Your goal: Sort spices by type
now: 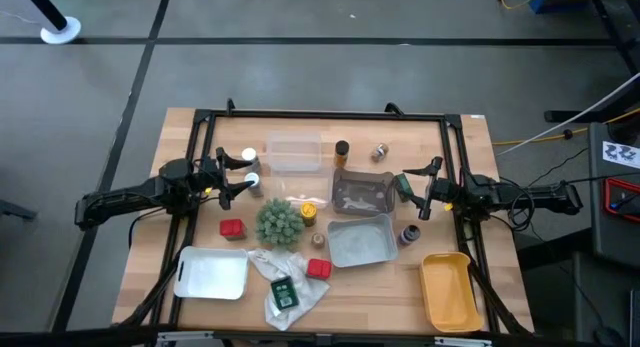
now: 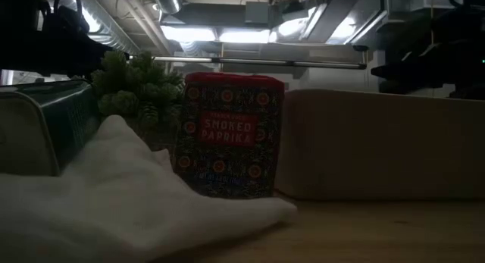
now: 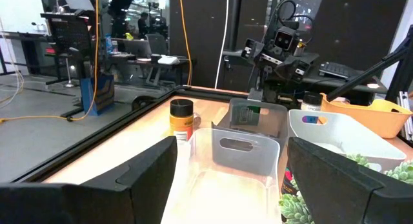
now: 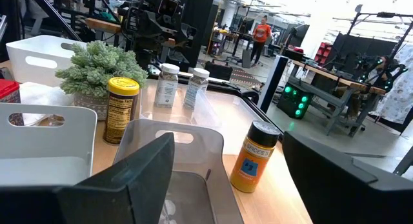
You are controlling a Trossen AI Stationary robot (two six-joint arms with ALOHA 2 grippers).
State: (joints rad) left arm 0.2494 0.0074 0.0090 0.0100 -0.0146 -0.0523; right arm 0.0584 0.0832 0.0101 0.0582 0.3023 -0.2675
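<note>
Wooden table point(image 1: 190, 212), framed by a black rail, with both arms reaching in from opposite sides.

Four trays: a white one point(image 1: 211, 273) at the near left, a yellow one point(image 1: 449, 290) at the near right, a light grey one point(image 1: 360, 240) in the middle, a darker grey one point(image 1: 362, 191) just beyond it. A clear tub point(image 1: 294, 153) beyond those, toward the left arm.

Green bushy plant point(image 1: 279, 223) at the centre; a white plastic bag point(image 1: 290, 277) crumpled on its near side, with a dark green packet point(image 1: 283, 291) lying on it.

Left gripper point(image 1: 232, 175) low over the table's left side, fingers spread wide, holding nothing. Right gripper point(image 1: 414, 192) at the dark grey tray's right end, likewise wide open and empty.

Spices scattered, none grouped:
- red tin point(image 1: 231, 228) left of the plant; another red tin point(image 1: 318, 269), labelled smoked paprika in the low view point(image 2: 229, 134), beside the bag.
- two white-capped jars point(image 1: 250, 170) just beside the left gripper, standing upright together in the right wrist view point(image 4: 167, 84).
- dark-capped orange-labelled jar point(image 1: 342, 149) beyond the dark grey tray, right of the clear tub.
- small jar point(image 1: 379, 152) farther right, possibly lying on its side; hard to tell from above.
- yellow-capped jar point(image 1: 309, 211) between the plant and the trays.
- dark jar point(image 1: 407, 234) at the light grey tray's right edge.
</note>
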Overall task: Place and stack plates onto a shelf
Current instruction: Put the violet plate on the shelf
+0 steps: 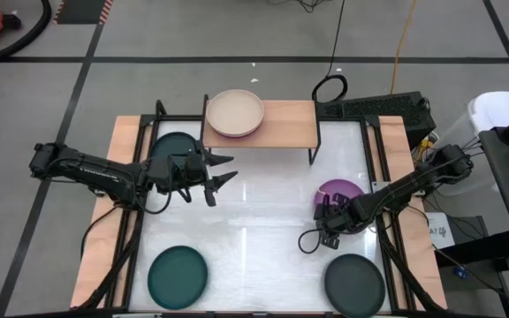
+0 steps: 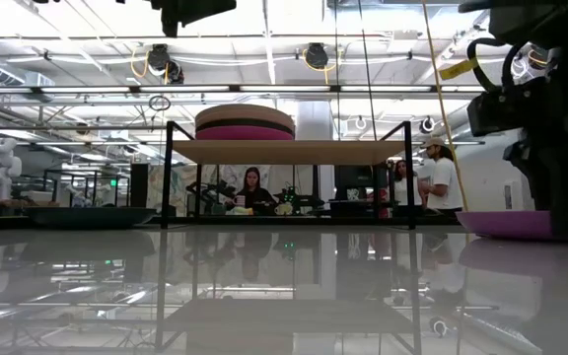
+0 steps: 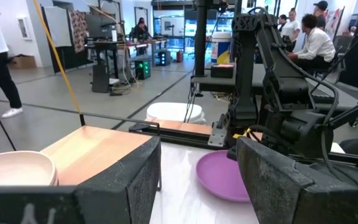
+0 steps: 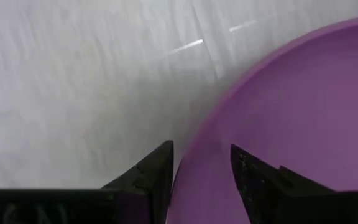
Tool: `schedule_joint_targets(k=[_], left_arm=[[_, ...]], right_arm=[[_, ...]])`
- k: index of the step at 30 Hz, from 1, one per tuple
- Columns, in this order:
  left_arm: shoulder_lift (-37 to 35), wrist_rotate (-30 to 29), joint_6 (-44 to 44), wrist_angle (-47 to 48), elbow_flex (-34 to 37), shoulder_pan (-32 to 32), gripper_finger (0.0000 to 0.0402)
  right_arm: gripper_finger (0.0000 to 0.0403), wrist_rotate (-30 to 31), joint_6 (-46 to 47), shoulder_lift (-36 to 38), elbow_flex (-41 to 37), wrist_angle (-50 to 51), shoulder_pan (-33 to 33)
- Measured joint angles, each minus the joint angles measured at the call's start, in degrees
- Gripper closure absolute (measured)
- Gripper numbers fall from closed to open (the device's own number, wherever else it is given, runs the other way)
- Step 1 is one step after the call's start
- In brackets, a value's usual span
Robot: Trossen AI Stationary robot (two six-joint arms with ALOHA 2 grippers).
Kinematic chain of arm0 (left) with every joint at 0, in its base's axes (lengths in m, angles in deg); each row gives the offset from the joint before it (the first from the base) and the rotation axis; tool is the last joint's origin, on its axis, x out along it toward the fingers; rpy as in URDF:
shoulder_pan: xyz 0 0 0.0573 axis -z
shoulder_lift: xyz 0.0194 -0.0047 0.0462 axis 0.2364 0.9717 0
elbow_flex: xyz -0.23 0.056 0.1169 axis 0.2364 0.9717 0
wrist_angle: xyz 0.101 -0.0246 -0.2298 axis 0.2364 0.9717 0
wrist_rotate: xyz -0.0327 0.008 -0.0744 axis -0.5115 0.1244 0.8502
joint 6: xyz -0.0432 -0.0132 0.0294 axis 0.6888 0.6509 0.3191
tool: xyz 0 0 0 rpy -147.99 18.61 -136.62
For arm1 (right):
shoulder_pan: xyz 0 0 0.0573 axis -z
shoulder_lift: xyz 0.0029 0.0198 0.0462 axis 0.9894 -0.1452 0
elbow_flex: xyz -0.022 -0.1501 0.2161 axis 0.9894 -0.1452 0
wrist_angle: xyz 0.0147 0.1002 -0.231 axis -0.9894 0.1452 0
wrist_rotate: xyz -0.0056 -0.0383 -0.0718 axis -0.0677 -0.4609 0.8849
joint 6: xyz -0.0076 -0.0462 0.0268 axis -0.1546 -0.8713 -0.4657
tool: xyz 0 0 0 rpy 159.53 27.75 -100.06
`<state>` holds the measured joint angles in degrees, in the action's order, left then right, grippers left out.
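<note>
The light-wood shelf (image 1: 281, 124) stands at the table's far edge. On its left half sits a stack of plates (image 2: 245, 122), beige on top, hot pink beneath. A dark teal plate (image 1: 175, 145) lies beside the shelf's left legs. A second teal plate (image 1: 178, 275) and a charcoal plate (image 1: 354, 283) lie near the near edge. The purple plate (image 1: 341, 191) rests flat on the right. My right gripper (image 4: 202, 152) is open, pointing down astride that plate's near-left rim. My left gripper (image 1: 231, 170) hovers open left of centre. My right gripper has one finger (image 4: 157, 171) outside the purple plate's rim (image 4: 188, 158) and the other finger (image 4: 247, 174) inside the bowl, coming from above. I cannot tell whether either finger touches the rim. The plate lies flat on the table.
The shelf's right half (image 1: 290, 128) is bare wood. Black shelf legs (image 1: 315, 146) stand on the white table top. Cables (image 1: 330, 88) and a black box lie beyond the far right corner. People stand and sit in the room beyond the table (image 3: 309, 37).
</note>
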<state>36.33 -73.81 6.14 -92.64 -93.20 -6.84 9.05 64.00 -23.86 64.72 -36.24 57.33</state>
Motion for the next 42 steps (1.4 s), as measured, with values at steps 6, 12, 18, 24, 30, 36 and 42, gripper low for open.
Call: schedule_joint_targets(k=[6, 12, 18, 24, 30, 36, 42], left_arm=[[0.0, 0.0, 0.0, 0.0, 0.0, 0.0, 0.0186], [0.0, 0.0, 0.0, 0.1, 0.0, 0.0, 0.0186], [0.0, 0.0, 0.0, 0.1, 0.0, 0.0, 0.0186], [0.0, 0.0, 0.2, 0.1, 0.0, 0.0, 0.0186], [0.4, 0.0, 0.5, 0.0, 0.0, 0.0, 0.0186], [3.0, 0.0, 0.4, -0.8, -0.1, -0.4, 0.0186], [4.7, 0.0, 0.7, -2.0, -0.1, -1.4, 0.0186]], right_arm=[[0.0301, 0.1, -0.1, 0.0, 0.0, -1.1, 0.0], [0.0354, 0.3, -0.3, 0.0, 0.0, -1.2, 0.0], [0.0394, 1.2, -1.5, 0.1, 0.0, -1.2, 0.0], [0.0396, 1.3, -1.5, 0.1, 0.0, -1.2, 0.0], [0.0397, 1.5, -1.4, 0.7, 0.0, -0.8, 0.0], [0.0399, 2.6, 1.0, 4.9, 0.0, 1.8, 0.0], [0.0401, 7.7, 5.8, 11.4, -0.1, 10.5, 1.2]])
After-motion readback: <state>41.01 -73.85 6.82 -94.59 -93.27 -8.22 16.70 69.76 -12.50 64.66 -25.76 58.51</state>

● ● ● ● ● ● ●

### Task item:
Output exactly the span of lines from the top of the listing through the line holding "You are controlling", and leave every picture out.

### Response area:
Your goal: Sort spices by type
now: 
now: 
now: 
now: 
You are controlling a Trossen AI Stationary robot (two six-joint arms with ALOHA 2 grippers).

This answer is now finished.